Là, il s'arrêta, et ses compagnons purent le rejoindre. Alors il sembla mesurer du regard l'intervalle qui lui restait à franchir; horizontalement, il ne se trouvait pas à plus de cent toises du cratère, c'est-à-dire du point mathématique du pôle; mais, verticalement, c'était encore plus de quinze cents pieds à gravir.
L'ascension durait déjà depuis trois heures; Hatteras ne semblait pas fatigué; ses compagnons se trouvaient au bout de leurs forces.
Le sommet du volcan paraissait être inaccessible. Le docteur résolut d'empêcher à tout prix Hatteras de s'élever plus haut. Il essaya d'abord de le prendre par la douceur, mais l'exaltation du capitaine allait jusqu'au délire; pendant la route, il avait donné tous les signes d'une folie croissante, et qui l'a connu, qui l'a suivi dans les phases diverses de son existence, ne peut en être surpris. A mesure qu'Hatteras s'élevait au-dessus de l'Océan, sa surexcitation s'accroissait; il ne vivait plus dans la région des hommes; il croyait grandir avec la montagne elle-même.
«Hatteras, lui dit le docteur, assez! nous n'en pouvons plus.
--Demeurez donc, répondit le capitaine d'une voix étrange; j'irai plus haut!
--Non! ce que vous faites est inutile! vous êtes ici au pôle du monde!
--Non! non! plus haut!
--Mon ami! c'est moi qui vous parle, le docteur Clawbonny. Ne me reconnaissez-vous pas?
--Plus haut! plus haut! répétait l'insensé.
--Eh bien, non! nous ne souffrirons pas...»
Le docteur n'avait pas achevé ces mots qu'Hatteras, par un effort surhumain, franchit le fleuve de lave et se trouva hors de la portée de ses compagnons.
Ceux-ci poussèrent un cri; ils croyaient Hatteras abîmé dans le torrent de feu; mais le capitaine était retombé de l'autre côté, suivi par son chien Duk, qui ne voulait pas le quitter.
Il disparut derrière un rideau de fumée, et l'on entendit sa voix qui décroissait dans l'éloignement.

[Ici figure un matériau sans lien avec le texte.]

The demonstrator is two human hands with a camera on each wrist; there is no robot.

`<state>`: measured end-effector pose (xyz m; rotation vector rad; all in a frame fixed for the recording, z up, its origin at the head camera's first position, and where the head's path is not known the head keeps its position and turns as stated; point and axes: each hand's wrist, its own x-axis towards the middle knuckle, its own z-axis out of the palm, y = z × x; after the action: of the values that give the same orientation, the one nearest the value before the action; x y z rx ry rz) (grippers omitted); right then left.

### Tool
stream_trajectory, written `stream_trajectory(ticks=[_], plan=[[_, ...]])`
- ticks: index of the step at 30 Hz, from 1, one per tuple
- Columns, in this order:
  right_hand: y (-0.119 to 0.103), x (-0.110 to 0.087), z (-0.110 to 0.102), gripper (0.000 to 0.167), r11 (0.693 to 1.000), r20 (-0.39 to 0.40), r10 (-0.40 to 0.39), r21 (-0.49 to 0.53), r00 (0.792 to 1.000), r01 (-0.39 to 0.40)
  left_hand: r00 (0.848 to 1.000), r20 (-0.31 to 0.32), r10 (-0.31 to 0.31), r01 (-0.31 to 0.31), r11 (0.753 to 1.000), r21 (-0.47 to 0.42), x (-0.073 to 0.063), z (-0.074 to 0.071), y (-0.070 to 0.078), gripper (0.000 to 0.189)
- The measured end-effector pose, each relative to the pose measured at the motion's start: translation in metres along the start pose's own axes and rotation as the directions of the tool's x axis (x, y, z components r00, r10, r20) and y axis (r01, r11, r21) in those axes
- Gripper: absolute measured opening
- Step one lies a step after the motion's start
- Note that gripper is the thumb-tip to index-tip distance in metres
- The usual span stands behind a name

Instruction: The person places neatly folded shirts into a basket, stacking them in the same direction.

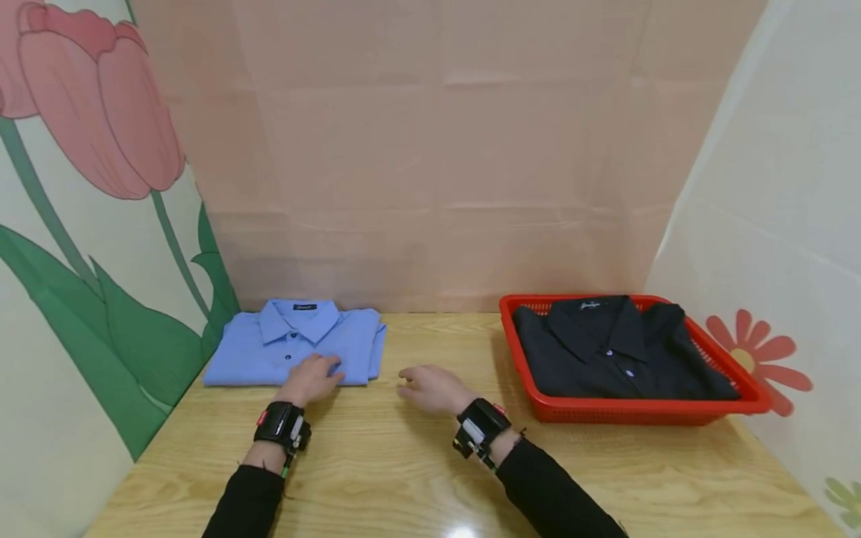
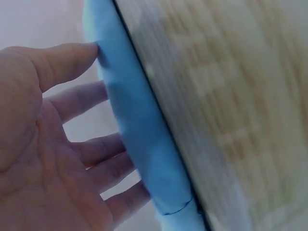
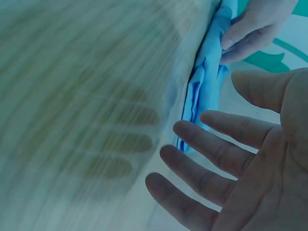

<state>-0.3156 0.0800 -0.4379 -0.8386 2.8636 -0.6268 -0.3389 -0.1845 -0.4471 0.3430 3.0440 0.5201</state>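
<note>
A folded light blue shirt (image 1: 245,351) lies on the left of the table, collar toward the back wall. My left hand (image 1: 311,379) is at its front edge, fingers spread and lightly bent over the fabric. In the left wrist view the thumb and fingertips of the left hand (image 2: 57,139) come right up to the blue shirt (image 2: 139,125). My right hand (image 1: 433,388) hovers over the table to the right of the shirt, holding nothing. Its loosely spread fingers show in the right wrist view, where the right hand (image 3: 240,159) is near the shirt's side (image 3: 207,72).
A red plastic basket (image 1: 639,409) stands at the right of the wooden table (image 1: 377,478). A folded black shirt (image 1: 565,366) with white buttons lies in it. A brown-pink sheet (image 1: 437,149) hangs behind, and printed flower panels (image 1: 94,112) rise at the sides.
</note>
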Motion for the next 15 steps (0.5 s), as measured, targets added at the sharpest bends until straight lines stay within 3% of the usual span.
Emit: stream_trajectory(ticks=[7,11,15], plan=[[-0.015,0.025,0.015,0.052,1.000,0.048,-0.002,-0.024,0.999,0.003,0.999,0.033,0.020,-0.020,1.000,0.016,-0.006,-0.005,0.011,0.041],[-0.026,0.033,0.021,0.054,0.998,0.061,0.026,-0.053,0.998,-0.023,0.997,0.060,0.049,-0.044,0.996,-0.073,-0.006,-0.009,0.012,0.040],[-0.035,0.036,0.026,0.050,0.994,0.069,0.071,-0.083,0.995,-0.065,0.999,0.028,0.024,-0.019,0.987,-0.159,-0.007,-0.016,-0.002,0.044]])
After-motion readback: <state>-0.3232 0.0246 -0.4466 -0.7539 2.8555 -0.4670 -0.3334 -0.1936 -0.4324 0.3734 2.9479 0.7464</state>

«Au nord! au nord! criait-il. Au sommet du mont Hatteras! Souvenez-vous du mont Hatteras!»
On ne pouvait songer à rejoindre le capitaine; il y avait vingt chances pour rester là où il avait passé avec ce bonheur et cette adresse particulière aux fous; il était impossible de franchir ce torrent de feu, impossible également de le tourner. Altamont tenta vainement de passer; il faillit périr en voulant traverser le fleuve de lave; ses compagnons durent le retenir malgré lui.
«Hatteras! Hatteras!» s'écriait le docteur.
Mais le capitaine ne répondit pas, et les aboiements à peine distincts de Duk retentirent seuls dans la montagne.
Cependant Hatteras se laissait voir par intervalles à travers les colonnes de fumée et sous les pluies de cendre. Tantôt son bras, tantôt sa tête sortaient du tourbillon. Puis il disparaissait et se montrait plus haut accroché aux rocs. Sa taille diminuait avec cette rapidité fantastique des objets qui s'élèvent dans l'air. Une demi-heure après, il semblait déjà rapetissé de moitié.
L'atmosphère s'emplissait des bruits sourds du volcan; la montagne résonnait et ronflait comme une chaudière bouillante; on sentait ses flancs frissonner. Hatteras montait toujours. Duk le suivait.
De temps en temps, un éboulement se produisait derrière eux, et quelque roc énorme, pris d'une vitesse croissante et rebondissant sur les crêtes, allait s'engouffrer jusqu'au fond du bassin polaire.
Hatteras ne se retournait même pas. Il s'était servi, de son bâton comme d'une hampe pour y attacher le pavillon anglais. Ses compagnons épouvantés ne perdaient pas un de ses mouvements. Ses dimensions devenaient peu à peu microscopiques, et Duk paraissait réduit à la taille d'un gros rat.
Il y eut un moment où le vent rabattit sur eux un vaste rideau de flamme. Le docteur poussa un cri d'angoisse; mais Hatteras réapparut, debout, agitant son drapeau.
Le spectacle de cette effrayante ascension dura plus d'une heure. Une heure de lutte avec les rocs vacillants, avec les fondrières de cendre dans lesquelles ce héros de l'impossible disparaissait jusqu'à mi-corps. Tantôt il se hissait, en s'arc-boutant des genoux et des reins contre les anfractuosités de la montagne, et tantôt, suspendu par les mains à quelque arête vive, il oscillait au vent comme une touffe desséchée.